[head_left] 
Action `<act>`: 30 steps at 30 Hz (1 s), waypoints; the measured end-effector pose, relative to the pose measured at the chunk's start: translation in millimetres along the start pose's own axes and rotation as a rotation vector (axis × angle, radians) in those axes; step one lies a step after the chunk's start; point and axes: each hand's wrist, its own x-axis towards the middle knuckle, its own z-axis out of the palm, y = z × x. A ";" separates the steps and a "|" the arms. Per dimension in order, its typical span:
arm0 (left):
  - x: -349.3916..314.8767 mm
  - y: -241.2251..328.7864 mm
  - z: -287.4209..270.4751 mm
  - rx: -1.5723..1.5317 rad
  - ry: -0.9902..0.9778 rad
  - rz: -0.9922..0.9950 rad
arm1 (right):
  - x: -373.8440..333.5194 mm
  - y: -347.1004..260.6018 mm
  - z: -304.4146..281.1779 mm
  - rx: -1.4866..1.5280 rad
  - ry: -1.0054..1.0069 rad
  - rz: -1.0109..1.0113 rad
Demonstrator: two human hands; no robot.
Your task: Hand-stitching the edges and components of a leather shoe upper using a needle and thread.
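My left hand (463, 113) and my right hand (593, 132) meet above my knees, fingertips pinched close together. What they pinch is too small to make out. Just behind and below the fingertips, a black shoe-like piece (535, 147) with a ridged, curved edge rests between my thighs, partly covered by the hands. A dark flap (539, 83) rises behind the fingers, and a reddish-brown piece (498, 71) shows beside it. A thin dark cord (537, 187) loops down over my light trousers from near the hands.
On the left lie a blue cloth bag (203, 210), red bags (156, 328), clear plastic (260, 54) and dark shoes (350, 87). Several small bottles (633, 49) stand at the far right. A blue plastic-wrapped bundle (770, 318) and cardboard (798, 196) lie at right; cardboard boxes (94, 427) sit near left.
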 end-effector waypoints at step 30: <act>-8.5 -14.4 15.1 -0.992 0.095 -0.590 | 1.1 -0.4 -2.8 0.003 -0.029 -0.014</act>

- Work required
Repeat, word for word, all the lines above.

- Expected output
[head_left] 
Action `<act>`: 30 steps at 30 Hz (1 s), waypoints; the measured end-effector pose, relative to the pose measured at the chunk's start: translation in millimetres along the start pose's own axes and rotation as a rotation vector (axis × angle, radians) in those axes; step one lies a step after the chunk's start; point and axes: each hand's wrist, its own x-axis towards the middle knuckle, its own z-axis out of the palm, y = z × x. A ";" separates the steps and a "|" the arms. Per dimension in order, its typical span:
arm0 (left):
  - x: -349.3916..314.8767 mm
  - y: -241.2251..328.7864 mm
  - z: -287.4209..270.4751 mm
  - rx: -1.5723..1.5317 rad
  - ry: -0.9902..0.9778 rad
  - rz: -0.9922..0.9950 rad
arm1 (right):
  - x: -373.8440..333.5194 mm
  - y: -347.1004..260.6018 mm
  - z: -304.4146..281.1779 mm
  - rx: -1.4866..1.5280 rad
  - ry: -1.0054..1.0069 rad
  - rz: -1.0109..1.0113 rad
Demonstrator: two human hands; no robot.
Your task: Hand-stitching the edges and components of a leather shoe upper using a needle and thread.
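My left hand (463, 113) and my right hand (593, 132) meet above my knees, fingertips pinched close together. What they pinch is too small to make out. Just behind and below the fingertips, a black shoe-like piece (535, 147) with a ridged, curved edge rests between my thighs, partly covered by the hands. A dark flap (539, 83) rises behind the fingers, and a reddish-brown piece (498, 71) shows beside it. A thin dark cord (537, 187) loops down over my light trousers from near the hands.
On the left lie a blue cloth bag (203, 210), red bags (156, 328), clear plastic (260, 54) and dark shoes (350, 87). Several small bottles (633, 49) stand at the far right. A blue plastic-wrapped bundle (770, 318) and cardboard (798, 196) lie at right; cardboard boxes (94, 427) sit near left.
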 end-effector waypoints at step 30: <act>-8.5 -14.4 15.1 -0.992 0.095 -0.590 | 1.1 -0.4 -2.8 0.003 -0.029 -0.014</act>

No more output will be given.